### RECORD EXTRACTS

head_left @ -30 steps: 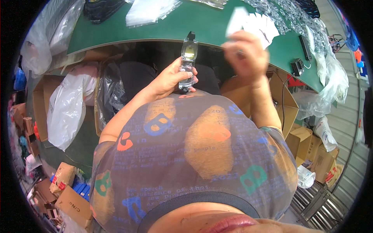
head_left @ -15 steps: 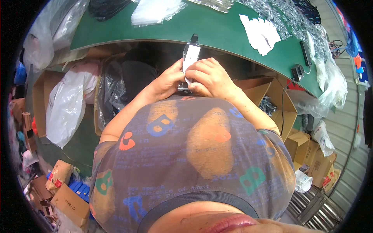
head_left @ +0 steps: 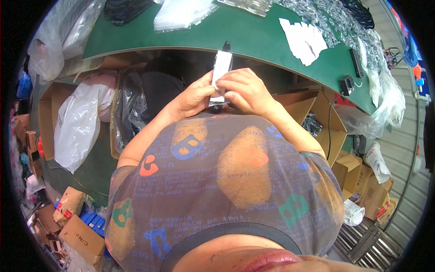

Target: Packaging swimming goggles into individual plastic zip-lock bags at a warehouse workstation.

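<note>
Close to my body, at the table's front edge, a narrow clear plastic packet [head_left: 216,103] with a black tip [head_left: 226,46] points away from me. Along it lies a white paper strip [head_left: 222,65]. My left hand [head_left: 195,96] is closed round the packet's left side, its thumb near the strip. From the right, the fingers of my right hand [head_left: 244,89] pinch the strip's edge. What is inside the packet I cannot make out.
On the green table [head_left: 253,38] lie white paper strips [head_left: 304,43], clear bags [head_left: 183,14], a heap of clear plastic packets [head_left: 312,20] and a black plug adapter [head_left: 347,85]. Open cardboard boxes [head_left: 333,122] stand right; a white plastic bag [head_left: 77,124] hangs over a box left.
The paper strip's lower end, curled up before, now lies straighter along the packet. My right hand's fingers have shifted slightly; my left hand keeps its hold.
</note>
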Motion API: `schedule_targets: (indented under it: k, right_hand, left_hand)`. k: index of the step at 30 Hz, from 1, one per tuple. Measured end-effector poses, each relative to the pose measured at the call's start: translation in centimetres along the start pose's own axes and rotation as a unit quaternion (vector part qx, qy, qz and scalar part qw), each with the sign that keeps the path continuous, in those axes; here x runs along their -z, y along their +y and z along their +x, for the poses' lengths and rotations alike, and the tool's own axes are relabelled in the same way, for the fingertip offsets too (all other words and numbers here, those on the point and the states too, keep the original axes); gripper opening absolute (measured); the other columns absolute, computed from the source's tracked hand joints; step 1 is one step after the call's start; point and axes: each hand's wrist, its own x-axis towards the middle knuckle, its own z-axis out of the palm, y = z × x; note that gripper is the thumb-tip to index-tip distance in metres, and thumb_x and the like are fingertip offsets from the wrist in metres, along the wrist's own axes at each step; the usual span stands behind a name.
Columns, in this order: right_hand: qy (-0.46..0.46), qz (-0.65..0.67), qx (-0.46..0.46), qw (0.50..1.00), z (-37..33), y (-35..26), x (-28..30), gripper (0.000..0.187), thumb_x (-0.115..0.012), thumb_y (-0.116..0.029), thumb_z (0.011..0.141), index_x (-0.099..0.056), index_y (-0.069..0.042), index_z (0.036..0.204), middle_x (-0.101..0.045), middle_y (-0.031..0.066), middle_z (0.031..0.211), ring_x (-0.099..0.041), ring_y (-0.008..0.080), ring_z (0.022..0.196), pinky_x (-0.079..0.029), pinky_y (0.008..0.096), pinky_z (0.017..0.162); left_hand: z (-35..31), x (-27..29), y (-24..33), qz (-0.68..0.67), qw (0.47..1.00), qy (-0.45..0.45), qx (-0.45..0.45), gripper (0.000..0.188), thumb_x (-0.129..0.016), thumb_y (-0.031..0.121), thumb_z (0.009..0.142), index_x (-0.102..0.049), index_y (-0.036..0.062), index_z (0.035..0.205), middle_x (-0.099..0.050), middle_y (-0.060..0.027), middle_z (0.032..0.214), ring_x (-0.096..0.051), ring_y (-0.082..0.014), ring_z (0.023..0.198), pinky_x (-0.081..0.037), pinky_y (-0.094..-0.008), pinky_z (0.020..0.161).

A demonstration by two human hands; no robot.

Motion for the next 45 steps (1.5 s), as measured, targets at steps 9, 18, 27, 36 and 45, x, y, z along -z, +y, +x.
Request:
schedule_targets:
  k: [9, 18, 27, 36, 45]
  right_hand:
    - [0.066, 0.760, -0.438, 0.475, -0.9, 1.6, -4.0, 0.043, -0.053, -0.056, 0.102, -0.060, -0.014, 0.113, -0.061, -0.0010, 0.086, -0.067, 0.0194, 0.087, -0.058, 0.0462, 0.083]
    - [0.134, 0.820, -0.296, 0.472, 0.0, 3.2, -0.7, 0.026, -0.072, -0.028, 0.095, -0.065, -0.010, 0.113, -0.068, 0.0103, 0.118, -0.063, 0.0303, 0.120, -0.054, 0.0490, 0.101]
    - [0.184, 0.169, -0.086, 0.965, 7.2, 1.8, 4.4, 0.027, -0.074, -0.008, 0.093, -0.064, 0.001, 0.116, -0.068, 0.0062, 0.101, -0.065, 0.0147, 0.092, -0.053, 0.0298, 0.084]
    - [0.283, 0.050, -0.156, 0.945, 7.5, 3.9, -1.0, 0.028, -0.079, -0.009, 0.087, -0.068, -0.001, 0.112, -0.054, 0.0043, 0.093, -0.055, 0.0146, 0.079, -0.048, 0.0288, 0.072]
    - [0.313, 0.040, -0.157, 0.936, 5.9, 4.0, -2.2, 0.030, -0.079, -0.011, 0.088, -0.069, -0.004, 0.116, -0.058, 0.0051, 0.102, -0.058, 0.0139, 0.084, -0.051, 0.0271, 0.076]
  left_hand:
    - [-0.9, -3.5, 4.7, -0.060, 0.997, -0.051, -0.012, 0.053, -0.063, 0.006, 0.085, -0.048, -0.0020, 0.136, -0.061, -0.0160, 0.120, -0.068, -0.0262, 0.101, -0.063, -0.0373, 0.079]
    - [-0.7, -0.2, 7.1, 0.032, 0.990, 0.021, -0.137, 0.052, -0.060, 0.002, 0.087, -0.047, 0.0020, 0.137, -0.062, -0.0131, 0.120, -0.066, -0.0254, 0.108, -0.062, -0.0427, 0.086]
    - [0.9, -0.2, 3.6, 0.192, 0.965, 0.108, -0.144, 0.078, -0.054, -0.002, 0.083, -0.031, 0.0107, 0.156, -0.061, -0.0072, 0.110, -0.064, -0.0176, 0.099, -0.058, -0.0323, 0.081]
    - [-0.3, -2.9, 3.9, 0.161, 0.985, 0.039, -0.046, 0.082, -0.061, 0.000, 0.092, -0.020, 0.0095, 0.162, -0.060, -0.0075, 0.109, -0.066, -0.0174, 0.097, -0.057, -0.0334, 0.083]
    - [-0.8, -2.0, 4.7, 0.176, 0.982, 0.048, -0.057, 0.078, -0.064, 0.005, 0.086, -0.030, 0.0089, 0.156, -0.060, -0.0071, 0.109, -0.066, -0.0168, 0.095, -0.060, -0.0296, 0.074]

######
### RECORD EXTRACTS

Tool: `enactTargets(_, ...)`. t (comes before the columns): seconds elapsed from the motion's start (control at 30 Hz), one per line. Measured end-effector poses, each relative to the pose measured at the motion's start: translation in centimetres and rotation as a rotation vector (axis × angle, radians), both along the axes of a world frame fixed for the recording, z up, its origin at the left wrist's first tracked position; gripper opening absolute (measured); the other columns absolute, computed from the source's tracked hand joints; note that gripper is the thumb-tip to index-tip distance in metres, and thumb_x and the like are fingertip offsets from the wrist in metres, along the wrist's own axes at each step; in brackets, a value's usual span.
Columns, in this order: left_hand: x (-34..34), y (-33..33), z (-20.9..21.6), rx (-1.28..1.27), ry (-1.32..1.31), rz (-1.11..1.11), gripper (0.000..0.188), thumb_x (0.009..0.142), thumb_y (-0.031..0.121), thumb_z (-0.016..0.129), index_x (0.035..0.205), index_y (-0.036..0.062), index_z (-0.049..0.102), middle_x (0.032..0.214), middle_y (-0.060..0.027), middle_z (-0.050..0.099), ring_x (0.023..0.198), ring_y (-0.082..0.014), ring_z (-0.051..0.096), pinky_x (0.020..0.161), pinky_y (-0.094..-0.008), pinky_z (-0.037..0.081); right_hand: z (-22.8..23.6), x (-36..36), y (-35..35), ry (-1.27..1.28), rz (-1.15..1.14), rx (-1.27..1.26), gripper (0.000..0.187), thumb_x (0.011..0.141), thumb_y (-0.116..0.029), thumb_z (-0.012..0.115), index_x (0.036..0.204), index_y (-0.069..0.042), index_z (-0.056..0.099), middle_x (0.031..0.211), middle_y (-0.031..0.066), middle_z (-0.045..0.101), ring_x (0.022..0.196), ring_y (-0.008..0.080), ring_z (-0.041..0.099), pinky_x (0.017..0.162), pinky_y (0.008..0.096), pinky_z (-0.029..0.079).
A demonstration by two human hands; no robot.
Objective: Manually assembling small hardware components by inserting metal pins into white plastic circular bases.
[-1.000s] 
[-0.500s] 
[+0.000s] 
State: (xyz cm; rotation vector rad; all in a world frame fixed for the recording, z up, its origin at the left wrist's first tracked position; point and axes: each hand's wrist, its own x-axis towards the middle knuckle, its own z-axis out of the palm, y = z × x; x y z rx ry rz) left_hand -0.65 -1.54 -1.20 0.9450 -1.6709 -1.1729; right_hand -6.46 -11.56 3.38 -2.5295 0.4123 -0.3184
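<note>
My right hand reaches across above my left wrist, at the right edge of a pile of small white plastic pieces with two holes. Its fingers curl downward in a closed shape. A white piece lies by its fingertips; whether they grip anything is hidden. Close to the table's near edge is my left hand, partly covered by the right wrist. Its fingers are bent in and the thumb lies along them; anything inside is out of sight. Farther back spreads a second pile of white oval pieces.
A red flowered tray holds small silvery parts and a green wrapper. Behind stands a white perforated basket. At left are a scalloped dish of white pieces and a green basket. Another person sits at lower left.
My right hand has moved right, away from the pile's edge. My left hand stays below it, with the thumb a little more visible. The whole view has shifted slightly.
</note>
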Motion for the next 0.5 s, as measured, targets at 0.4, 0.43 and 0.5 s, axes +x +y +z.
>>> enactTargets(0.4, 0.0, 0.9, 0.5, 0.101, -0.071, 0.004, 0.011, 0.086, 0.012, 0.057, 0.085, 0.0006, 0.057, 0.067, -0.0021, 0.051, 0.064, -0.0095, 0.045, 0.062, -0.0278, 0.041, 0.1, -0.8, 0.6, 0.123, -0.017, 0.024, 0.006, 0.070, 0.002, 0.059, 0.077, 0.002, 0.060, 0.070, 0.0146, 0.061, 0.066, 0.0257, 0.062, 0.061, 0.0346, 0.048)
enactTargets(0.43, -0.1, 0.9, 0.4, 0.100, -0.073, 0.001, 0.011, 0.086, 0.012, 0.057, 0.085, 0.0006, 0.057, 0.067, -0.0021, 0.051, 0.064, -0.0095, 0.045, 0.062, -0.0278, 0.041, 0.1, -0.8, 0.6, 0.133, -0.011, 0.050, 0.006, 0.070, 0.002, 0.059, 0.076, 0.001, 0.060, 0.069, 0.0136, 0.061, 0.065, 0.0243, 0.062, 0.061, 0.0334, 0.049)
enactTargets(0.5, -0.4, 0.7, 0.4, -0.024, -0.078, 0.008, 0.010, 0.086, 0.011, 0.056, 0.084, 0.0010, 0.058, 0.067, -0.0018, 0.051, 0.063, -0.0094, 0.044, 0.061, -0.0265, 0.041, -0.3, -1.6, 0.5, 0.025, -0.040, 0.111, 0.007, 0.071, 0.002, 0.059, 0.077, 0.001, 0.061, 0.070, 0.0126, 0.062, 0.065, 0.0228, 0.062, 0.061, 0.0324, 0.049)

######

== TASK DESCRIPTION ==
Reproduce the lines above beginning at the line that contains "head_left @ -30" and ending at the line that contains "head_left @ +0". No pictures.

== TASK OUTPUT ==
head_left @ -30 steps: 
head_left @ -15 steps: 
head_left @ +0 steps: 

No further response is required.